I considered walking right out the door because I know better and in the years we have used these types of facilities we only paid a small co-payment anywhere from $20 to $35. Besides, I pay $400 a month in health insurance and if I had co-payments like that I might as well pay for treatment and keep the rest of my money. Anyway, when I told my insurance company the lady I spoke to said, “Let me speak to her.” I handed the phone over and in less than a minute my co-pay was reduce to $30. A $78 savings.
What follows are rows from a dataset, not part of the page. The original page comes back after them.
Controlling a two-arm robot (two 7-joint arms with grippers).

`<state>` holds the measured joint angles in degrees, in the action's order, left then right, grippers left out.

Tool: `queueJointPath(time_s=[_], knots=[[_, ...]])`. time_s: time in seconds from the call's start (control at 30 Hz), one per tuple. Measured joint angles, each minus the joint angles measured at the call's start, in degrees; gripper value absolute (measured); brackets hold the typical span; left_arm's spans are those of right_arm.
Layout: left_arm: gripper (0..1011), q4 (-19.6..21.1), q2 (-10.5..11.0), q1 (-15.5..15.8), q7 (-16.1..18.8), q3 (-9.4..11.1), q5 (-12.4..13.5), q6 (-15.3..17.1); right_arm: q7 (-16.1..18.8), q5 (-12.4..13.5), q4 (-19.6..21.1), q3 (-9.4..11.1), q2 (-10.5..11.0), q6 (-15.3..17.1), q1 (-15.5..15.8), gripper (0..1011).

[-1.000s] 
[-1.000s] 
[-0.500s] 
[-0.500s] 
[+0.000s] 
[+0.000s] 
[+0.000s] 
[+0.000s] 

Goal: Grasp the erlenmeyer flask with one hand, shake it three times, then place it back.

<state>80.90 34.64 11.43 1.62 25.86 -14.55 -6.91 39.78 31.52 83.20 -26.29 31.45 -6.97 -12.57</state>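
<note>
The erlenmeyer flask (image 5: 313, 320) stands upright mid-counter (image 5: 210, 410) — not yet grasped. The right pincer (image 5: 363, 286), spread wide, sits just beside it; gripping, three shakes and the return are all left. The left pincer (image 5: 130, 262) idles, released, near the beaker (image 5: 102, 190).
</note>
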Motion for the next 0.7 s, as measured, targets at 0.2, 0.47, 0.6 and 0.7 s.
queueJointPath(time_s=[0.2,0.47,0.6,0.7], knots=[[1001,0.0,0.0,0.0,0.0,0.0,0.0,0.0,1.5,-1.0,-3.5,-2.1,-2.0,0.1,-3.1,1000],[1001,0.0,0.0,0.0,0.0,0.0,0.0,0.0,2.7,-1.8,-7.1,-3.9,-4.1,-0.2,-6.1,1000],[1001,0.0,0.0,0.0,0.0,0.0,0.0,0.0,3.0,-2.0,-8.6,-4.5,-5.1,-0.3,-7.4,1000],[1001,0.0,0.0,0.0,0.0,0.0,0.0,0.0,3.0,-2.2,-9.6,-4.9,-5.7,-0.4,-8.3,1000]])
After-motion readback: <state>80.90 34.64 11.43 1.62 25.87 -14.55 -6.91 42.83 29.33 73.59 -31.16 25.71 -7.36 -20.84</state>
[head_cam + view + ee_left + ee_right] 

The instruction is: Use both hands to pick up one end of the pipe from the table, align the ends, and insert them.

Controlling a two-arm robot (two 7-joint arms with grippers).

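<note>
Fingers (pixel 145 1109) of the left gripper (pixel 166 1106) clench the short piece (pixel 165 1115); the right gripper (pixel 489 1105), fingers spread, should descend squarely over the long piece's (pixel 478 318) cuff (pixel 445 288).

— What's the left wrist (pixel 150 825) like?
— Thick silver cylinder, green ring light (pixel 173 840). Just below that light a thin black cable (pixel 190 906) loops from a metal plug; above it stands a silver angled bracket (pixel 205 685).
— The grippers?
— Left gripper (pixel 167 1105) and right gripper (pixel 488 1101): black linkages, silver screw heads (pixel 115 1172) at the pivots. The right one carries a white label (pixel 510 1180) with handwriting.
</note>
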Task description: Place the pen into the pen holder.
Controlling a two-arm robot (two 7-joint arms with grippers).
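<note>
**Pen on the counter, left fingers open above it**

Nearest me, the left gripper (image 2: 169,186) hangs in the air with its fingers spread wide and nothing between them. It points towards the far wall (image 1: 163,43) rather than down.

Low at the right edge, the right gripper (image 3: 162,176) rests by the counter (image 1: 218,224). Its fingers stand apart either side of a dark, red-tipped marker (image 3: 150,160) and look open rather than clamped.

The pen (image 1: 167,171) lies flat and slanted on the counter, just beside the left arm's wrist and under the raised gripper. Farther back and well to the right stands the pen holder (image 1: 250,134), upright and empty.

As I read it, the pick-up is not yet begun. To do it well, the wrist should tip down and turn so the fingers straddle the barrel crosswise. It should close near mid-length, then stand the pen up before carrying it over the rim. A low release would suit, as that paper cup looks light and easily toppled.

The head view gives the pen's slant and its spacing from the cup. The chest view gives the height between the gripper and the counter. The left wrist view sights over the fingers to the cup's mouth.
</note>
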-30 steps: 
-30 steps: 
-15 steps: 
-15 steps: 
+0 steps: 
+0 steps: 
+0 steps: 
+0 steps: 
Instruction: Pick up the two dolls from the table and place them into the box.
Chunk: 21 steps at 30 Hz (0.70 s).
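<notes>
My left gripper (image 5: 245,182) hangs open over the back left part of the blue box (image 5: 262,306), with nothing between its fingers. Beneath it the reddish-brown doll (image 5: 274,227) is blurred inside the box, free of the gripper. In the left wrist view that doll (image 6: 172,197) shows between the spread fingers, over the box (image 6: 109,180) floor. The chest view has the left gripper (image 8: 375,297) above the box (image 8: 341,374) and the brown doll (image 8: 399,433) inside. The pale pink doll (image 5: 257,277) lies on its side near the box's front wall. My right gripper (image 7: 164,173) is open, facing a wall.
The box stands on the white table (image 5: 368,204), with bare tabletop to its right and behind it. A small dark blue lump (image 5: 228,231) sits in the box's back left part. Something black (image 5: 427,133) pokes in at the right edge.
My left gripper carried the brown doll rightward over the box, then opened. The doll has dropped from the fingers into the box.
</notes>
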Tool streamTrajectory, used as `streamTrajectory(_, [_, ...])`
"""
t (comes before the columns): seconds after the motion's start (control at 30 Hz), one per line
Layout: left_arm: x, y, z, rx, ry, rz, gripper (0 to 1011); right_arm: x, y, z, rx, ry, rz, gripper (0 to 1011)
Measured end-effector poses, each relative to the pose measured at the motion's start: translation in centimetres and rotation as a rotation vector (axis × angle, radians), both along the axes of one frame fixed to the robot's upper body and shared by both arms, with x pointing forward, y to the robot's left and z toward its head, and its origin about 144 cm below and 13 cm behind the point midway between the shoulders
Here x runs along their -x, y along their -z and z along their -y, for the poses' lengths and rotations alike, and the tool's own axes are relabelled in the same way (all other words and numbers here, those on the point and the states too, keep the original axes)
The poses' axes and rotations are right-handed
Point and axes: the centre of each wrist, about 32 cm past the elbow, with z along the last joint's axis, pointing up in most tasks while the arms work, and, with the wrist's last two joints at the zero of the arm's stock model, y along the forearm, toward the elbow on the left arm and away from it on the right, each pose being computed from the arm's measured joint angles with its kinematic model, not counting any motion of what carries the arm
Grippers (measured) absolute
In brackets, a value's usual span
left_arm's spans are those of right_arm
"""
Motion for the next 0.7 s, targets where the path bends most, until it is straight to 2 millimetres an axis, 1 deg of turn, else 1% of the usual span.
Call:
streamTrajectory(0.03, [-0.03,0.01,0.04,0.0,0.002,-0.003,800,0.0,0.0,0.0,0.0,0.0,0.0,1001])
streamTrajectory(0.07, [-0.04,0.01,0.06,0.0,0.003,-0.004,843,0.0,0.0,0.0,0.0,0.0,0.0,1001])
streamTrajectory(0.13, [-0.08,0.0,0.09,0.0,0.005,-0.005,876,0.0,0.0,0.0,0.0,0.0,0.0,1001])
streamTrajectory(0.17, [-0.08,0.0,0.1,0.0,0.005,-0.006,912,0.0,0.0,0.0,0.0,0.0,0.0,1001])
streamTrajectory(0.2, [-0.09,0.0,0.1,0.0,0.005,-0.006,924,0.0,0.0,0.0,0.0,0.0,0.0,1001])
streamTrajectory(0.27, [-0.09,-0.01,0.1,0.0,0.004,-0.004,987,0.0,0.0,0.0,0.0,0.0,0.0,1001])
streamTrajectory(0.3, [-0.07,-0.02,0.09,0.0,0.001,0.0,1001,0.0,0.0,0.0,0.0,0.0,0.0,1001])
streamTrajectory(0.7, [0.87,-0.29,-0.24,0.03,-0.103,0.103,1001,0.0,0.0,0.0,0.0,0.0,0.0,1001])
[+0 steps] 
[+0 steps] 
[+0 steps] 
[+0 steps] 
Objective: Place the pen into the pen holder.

I wondered how many times places like these dupe people out of their money or they refuse treatment for this type of behavior. 

Back to BJJ

The doctor poked and prodded my leg and bent it in all sorts of directions. Of all of the twists and turns she applied I felt pain in 2 of the about 12 techniques she applied. She said she heard a slight clicking sound. She suspected that it might be a ligament tear but was not sure. I had to take an x-ray. Well I am happy to report that she did not see any breaks or tears on the x-ray. The doctor did suggest that there may be soft tissue damage, if I heard her correctly, and that these things usually sort themselves out. I made her repeat her prognosis again just to make sure. 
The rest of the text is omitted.